### [Goal of the exercise]
The answer must be the full listing, word for word, with no pictures in it.

### [Data shown]
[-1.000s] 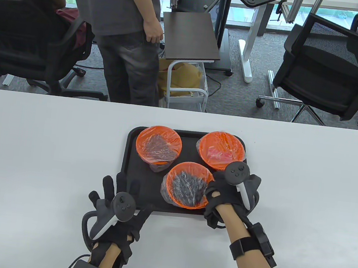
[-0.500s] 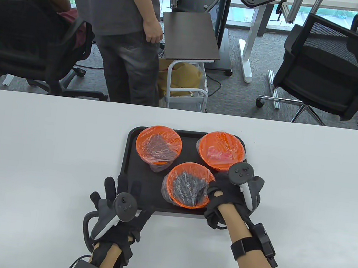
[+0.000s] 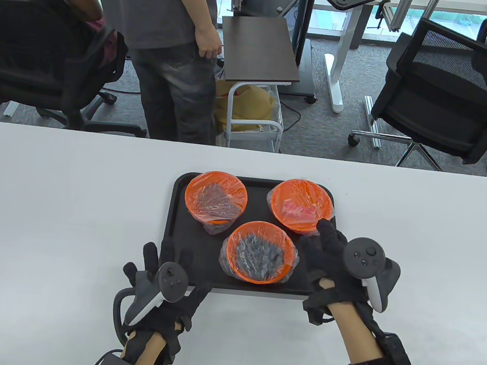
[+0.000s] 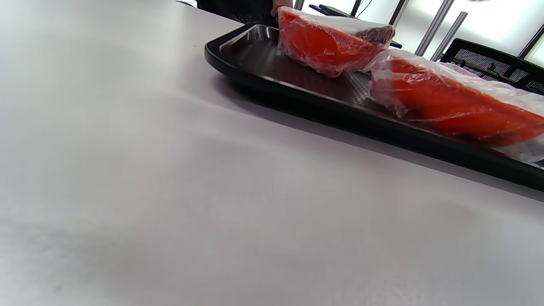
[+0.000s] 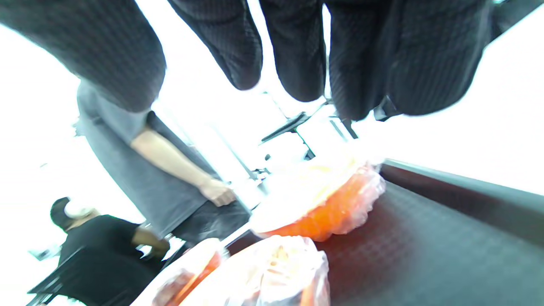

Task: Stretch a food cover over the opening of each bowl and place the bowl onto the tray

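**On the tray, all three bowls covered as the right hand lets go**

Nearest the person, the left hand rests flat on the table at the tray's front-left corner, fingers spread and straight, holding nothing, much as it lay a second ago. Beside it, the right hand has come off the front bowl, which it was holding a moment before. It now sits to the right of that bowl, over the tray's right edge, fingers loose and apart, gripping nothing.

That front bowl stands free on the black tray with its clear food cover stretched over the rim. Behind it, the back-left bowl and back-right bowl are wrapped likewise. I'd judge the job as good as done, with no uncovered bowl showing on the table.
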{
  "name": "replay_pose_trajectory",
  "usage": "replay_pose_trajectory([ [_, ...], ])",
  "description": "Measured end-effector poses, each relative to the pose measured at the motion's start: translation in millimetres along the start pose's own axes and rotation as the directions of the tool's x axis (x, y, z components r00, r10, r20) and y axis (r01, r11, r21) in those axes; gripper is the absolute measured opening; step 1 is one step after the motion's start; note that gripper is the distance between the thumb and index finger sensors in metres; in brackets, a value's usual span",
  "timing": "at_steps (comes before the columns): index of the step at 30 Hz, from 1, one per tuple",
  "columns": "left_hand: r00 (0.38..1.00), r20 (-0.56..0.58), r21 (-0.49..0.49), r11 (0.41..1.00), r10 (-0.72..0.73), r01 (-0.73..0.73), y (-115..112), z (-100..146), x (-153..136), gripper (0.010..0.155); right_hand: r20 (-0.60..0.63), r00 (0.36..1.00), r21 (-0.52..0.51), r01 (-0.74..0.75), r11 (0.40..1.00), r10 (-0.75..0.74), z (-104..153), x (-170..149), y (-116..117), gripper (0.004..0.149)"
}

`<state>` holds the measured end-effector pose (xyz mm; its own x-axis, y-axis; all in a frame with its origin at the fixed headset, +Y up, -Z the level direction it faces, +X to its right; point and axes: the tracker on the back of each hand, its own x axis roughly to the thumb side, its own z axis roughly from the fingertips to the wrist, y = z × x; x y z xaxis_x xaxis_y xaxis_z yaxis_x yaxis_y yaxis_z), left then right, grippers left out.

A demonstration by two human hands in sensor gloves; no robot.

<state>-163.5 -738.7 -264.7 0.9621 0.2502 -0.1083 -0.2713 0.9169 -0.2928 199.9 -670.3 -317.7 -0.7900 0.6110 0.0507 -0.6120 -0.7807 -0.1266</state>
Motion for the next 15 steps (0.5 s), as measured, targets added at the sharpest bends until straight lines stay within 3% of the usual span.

### [Task answer]
[-1.000s] 
[-0.500s] 
[+0.000s] 
[+0.000s] 
[+0.000s] 

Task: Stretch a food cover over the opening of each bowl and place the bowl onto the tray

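**On the tray, all three bowls covered as the right hand lets go**

Nearest the person, the left hand rests flat on the table at the tray's front-left corner, fingers spread and straight, holding nothing, much as it lay a second ago. Beside it, the right hand has come off the front bowl, which it was holding a moment before. It now sits to the right of that bowl, over the tray's right edge, fingers loose and apart, gripping nothing.

That front bowl stands free on the black tray with its clear food cover stretched over the rim. Behind it, the back-left bowl and back-right bowl are wrapped likewise. I'd judge the job as good as done, with no uncovered bowl showing on the table.
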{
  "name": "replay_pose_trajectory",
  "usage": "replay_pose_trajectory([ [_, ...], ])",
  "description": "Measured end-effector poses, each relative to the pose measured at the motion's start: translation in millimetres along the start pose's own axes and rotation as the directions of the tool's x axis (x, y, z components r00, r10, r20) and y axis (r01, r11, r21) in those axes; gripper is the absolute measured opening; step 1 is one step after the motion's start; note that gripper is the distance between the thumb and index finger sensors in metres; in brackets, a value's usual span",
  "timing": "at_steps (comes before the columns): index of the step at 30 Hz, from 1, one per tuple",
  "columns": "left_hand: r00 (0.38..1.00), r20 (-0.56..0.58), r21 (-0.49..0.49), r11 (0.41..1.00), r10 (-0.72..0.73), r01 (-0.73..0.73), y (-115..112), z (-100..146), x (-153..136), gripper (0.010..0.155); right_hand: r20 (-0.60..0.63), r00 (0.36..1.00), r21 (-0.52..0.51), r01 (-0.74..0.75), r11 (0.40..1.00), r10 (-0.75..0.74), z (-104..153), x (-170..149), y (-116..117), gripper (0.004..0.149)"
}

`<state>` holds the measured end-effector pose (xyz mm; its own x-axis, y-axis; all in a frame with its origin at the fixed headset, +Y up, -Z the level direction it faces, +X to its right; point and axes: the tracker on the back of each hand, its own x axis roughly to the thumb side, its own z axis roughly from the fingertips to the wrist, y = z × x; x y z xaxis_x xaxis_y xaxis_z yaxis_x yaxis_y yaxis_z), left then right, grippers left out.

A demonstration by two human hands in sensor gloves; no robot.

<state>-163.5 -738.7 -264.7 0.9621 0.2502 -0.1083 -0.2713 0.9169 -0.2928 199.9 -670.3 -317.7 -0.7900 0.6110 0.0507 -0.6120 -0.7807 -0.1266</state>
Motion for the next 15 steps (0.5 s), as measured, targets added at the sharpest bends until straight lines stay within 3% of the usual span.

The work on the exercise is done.